Directions for this task: All entries below are to be written out again exactly, but no picture is to be copied.

Data provided:
──────────────────────────────

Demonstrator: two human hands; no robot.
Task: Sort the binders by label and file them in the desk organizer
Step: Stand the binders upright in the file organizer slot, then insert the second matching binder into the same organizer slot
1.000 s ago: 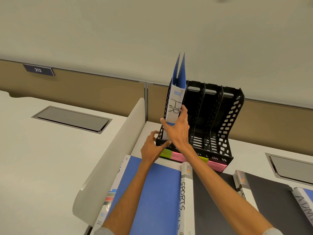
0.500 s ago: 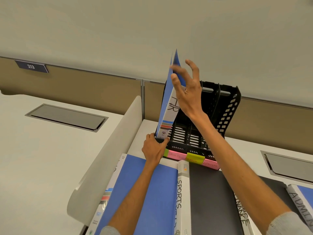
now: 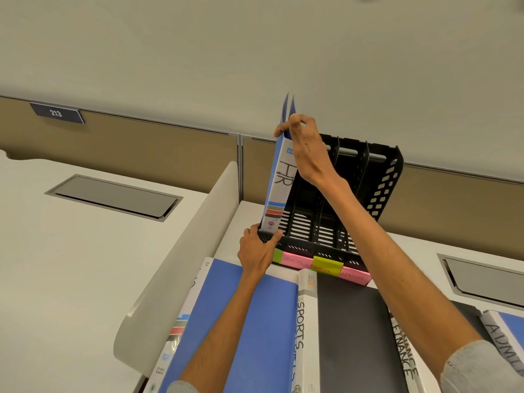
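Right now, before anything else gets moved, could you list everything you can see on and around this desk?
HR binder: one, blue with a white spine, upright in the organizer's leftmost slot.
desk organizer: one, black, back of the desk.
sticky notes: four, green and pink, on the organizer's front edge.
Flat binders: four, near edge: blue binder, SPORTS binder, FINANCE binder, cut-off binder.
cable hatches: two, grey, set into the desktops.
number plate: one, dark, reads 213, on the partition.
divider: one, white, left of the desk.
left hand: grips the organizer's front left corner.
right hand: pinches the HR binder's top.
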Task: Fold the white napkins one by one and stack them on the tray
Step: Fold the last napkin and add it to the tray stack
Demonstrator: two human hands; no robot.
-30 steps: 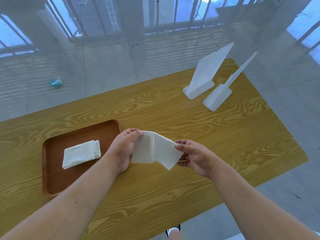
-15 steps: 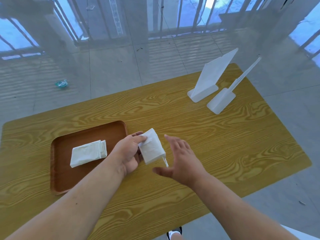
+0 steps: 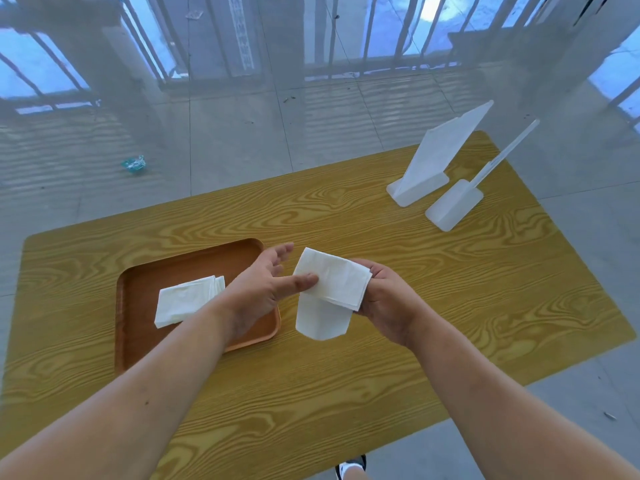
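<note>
A partly folded white napkin (image 3: 329, 292) hangs above the table between my hands, just right of the brown tray (image 3: 138, 292). My right hand (image 3: 388, 299) grips its right edge from behind, with a lower flap hanging down. My left hand (image 3: 266, 285) has its thumb pressed on the napkin's left edge and its fingers spread apart behind. A folded white napkin (image 3: 188, 299) lies in the tray, partly behind my left wrist.
The wood-grain table (image 3: 450, 306) carries two white plastic holders at the far right: one (image 3: 436, 161) holding upright white napkins, one (image 3: 457, 206) empty. A tiled floor surrounds the table. A shoe (image 3: 351, 469) shows at the near edge.
My right hand, open and off the napkin half a second ago, has taken hold of its right edge. The napkin has opened out wider again, with a flap hanging down.
</note>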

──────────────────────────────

Response box:
Demonstrator: two human hands; no robot.
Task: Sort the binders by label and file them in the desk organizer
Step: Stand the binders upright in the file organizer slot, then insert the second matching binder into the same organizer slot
1.000 s ago: 
0.500 s ago: 
now: 
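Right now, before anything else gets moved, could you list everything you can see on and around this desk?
HR binder: one, blue with a white spine, upright in the organizer's leftmost slot.
desk organizer: one, black, back of the desk.
sticky notes: four, green and pink, on the organizer's front edge.
Flat binders: four, near edge: blue binder, SPORTS binder, FINANCE binder, cut-off binder.
cable hatches: two, grey, set into the desktops.
number plate: one, dark, reads 213, on the partition.
divider: one, white, left of the desk.
left hand: grips the organizer's front left corner.
right hand: pinches the HR binder's top.
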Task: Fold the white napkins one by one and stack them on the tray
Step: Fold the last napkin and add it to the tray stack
Demonstrator: two human hands; no robot.
-30 steps: 
-15 steps: 
+0 steps: 
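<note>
A partly folded white napkin (image 3: 329, 292) hangs above the table between my hands, just right of the brown tray (image 3: 138, 292). My right hand (image 3: 388, 299) grips its right edge from behind, with a lower flap hanging down. My left hand (image 3: 266, 285) has its thumb pressed on the napkin's left edge and its fingers spread apart behind. A folded white napkin (image 3: 188, 299) lies in the tray, partly behind my left wrist.
The wood-grain table (image 3: 450, 306) carries two white plastic holders at the far right: one (image 3: 436, 161) holding upright white napkins, one (image 3: 457, 206) empty. A tiled floor surrounds the table. A shoe (image 3: 351, 469) shows at the near edge.
My right hand, open and off the napkin half a second ago, has taken hold of its right edge. The napkin has opened out wider again, with a flap hanging down.
</note>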

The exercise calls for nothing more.